AMWA has long been an advocate for women's access to reproductive health care. As such, we recognize this legislation as an attempt to ban a procedure that in some circumstances is the safest and most appropriate alternative available to save the life and health of the woman. Furthermore, this bill violates the privilege of a patient in consultation with her physician to make the most appropriate decisions regarding her specific health circumstances.
AMWA opposes legislation such as HR 760 as inappropriate intervention in the decision-making relationship between physician and patient. The definition of the bill is too imprecise and it includes non-medical terminology for a procedure that may ultimately undermine the legality of other techniques in obstetrics and gynecology used in both abortion and non-abortion situations. At times, the use of these techniques is essential to the lives and health of women. The potential of this ban to criminalize certain obstetrics and gynecology techniques ultimately interferes with the quality of health and lives of women. Furthermore, the current ban fails to meet the provisions set forth by the Supreme Court in Stenberg v. Carhart, a ruling that overturned a Nebraska statute banning abortion because it contained no life and health exception for the mother.
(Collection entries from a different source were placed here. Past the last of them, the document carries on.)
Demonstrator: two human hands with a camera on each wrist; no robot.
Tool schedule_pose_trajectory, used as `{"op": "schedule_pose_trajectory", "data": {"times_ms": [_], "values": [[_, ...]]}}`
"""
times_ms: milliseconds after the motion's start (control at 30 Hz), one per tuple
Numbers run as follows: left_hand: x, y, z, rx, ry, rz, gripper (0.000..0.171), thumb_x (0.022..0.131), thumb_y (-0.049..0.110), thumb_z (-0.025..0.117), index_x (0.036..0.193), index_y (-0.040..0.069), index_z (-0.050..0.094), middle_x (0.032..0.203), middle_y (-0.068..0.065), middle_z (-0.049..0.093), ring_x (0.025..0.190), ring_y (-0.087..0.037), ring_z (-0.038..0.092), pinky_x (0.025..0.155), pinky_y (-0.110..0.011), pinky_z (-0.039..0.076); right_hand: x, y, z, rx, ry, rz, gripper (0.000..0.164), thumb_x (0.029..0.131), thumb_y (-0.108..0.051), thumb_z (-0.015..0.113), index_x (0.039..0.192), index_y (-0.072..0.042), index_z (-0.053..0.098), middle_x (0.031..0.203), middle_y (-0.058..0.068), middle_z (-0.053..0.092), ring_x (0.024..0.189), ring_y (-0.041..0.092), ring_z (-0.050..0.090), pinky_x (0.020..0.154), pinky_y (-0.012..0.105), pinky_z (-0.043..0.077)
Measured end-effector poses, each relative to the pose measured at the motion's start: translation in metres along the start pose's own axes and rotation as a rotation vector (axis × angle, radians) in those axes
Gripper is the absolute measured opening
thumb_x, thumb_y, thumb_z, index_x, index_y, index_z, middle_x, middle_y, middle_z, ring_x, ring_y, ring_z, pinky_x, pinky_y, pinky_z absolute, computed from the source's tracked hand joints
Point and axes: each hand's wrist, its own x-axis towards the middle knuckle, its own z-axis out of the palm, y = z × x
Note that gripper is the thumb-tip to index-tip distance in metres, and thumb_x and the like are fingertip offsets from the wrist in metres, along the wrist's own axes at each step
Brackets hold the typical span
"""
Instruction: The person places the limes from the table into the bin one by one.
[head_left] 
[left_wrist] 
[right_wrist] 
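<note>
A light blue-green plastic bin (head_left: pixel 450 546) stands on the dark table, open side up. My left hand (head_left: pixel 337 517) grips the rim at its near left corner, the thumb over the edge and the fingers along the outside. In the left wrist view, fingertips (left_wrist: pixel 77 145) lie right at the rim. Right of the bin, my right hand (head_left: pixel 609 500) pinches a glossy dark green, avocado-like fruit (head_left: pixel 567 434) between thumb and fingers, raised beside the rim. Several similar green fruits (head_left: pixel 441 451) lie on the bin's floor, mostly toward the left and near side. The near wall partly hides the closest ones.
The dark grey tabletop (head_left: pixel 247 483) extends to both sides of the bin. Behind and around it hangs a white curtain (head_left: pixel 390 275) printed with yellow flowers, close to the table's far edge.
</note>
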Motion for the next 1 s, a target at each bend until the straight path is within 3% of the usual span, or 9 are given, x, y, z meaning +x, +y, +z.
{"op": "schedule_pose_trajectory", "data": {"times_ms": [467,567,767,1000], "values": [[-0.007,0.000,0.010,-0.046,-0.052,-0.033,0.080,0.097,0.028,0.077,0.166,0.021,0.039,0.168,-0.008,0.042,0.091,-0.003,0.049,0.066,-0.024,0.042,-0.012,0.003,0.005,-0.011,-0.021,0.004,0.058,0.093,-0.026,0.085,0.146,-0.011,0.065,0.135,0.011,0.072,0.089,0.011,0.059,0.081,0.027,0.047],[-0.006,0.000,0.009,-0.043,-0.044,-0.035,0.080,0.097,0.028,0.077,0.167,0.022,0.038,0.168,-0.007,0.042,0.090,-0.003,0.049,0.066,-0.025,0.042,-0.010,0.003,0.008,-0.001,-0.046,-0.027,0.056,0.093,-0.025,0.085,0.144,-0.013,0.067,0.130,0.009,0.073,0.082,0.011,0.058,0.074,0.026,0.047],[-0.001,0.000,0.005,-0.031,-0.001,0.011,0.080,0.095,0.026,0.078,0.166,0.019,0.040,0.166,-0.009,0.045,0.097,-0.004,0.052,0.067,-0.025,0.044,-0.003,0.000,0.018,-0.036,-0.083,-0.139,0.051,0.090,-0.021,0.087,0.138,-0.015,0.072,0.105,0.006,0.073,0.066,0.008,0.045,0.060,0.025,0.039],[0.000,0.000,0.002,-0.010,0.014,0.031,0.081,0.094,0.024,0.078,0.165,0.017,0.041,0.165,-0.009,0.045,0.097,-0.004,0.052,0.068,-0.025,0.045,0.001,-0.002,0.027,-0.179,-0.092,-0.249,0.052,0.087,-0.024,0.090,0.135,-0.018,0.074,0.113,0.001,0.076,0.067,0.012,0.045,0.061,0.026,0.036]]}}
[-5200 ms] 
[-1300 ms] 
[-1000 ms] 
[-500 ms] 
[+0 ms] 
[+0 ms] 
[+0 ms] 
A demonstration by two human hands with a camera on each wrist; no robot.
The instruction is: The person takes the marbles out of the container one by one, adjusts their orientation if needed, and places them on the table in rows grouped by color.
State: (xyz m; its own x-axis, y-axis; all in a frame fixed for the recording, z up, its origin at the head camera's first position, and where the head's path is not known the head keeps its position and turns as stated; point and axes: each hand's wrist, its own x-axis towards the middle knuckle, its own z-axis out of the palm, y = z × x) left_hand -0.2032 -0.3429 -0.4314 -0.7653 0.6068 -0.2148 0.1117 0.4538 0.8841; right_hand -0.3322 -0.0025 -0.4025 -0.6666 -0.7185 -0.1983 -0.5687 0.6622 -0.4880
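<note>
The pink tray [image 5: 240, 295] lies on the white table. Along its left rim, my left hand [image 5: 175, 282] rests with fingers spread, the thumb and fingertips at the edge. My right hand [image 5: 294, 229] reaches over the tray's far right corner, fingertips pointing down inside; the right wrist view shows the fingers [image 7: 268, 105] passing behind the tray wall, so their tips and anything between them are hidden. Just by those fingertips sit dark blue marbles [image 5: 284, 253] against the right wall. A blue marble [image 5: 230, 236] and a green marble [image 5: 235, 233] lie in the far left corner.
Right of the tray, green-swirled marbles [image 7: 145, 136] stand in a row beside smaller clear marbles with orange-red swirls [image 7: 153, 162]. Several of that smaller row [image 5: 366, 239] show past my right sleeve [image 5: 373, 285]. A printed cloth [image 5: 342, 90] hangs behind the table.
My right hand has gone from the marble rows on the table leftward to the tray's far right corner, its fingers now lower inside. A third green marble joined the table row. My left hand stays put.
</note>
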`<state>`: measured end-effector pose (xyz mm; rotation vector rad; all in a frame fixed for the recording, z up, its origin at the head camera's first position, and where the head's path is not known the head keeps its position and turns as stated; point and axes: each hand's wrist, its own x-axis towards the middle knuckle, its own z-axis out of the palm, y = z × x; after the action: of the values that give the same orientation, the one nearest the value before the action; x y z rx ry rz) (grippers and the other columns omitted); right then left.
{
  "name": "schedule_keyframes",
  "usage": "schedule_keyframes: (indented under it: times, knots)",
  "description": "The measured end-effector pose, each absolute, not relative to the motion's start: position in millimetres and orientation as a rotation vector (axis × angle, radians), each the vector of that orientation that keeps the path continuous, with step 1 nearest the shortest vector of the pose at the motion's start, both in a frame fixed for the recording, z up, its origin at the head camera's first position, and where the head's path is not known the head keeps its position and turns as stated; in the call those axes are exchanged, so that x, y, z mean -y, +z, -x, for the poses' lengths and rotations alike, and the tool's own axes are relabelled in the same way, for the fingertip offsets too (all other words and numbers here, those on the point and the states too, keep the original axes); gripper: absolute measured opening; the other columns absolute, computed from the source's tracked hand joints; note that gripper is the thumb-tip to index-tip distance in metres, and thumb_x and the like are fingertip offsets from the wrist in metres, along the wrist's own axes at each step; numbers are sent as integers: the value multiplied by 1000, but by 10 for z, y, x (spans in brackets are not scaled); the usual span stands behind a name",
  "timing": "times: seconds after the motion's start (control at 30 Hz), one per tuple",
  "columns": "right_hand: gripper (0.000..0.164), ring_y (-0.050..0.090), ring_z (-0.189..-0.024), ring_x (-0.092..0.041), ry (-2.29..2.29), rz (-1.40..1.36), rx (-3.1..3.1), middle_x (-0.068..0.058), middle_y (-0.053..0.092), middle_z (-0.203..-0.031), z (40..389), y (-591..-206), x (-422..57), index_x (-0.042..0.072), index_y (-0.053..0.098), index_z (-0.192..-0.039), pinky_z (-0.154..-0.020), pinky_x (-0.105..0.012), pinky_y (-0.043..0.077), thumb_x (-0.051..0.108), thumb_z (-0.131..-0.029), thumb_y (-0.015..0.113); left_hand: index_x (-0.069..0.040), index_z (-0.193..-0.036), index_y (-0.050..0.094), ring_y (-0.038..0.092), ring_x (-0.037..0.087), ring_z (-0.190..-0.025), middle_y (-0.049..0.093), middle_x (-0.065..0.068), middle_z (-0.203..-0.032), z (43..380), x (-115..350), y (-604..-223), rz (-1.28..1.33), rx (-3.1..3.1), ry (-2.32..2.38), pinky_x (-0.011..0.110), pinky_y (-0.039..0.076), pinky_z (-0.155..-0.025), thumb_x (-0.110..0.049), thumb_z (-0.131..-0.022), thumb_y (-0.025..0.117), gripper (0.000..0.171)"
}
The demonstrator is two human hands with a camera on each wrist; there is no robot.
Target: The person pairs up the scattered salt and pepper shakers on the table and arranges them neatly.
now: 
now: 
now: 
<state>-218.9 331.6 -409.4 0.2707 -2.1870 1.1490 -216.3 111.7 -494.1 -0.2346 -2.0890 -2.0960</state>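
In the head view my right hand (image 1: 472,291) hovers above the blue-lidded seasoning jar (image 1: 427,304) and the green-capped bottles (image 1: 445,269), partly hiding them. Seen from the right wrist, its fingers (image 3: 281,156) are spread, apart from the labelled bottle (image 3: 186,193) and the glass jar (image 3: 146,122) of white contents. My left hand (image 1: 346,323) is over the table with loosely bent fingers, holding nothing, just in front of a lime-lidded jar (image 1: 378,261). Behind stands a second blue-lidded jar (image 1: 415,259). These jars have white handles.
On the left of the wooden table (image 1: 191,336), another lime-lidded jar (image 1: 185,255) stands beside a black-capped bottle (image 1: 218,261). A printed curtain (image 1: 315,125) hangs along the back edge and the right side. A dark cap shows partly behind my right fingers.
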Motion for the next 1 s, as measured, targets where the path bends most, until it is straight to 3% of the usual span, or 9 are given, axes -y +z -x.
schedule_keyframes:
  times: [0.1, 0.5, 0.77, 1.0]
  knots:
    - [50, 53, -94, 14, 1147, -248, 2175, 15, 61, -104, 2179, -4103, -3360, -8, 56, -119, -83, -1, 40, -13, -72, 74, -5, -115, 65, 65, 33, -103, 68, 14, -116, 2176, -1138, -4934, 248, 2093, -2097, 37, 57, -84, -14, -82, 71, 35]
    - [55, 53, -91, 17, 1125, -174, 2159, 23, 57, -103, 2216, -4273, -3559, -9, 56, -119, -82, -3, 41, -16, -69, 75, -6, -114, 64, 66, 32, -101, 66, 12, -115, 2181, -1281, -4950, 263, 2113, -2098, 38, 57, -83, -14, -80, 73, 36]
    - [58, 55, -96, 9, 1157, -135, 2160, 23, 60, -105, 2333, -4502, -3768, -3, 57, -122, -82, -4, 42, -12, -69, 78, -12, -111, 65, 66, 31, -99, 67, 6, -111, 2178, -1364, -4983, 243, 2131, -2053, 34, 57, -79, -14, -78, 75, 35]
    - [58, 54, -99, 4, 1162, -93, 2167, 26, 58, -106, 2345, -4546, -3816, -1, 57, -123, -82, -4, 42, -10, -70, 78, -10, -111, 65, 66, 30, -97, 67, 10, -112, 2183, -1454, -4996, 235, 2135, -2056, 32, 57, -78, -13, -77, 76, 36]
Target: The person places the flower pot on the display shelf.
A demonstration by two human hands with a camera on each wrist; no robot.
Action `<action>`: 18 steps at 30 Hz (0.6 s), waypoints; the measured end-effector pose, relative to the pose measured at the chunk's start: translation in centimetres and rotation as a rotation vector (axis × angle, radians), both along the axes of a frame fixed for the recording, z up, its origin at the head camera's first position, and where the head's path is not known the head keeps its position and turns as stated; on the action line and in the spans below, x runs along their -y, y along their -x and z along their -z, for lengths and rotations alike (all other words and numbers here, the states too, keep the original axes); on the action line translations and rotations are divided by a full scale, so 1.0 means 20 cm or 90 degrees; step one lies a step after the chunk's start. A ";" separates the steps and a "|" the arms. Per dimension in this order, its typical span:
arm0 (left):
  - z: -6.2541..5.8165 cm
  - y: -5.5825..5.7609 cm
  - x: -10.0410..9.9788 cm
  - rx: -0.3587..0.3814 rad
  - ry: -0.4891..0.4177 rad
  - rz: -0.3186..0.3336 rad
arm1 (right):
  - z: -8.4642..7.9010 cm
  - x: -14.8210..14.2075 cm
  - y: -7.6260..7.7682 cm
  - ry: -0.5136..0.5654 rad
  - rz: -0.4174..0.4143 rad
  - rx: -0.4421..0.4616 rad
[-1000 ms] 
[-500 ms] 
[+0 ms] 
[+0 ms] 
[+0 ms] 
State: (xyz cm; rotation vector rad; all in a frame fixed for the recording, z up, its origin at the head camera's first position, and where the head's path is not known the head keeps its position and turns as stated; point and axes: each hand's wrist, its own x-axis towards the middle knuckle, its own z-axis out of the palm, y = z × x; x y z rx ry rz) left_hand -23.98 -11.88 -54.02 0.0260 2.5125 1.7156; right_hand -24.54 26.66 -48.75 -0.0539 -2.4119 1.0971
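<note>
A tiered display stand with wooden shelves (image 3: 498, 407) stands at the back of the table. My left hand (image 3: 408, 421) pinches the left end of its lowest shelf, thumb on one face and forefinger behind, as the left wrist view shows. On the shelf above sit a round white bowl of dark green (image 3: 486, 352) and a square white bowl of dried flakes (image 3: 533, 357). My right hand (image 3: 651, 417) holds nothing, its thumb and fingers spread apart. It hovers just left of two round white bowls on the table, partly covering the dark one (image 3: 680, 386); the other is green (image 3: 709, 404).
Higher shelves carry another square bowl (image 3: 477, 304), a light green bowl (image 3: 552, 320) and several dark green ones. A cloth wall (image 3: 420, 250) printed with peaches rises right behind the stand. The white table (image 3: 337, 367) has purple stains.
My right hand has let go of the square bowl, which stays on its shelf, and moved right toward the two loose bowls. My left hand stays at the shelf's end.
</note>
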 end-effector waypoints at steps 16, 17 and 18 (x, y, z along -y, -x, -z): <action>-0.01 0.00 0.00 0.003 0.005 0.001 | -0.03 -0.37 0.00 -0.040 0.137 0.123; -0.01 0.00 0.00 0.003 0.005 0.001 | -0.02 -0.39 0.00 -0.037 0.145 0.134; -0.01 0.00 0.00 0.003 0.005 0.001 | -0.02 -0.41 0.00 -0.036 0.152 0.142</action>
AMWA's position on this bill corresponds to the position statement of the organization on abortion and reproductive health services to women and their families.
AMWA believes that the prevention of unintended pregnancies through access to contraception and education is the best option available for reducing the abortion rate in the United States. Legislative bans for procedures that use recognized obstetrics and gynecological techniques fails to protect the health and safety of women and their children, nor will it improve the lives of women and their families….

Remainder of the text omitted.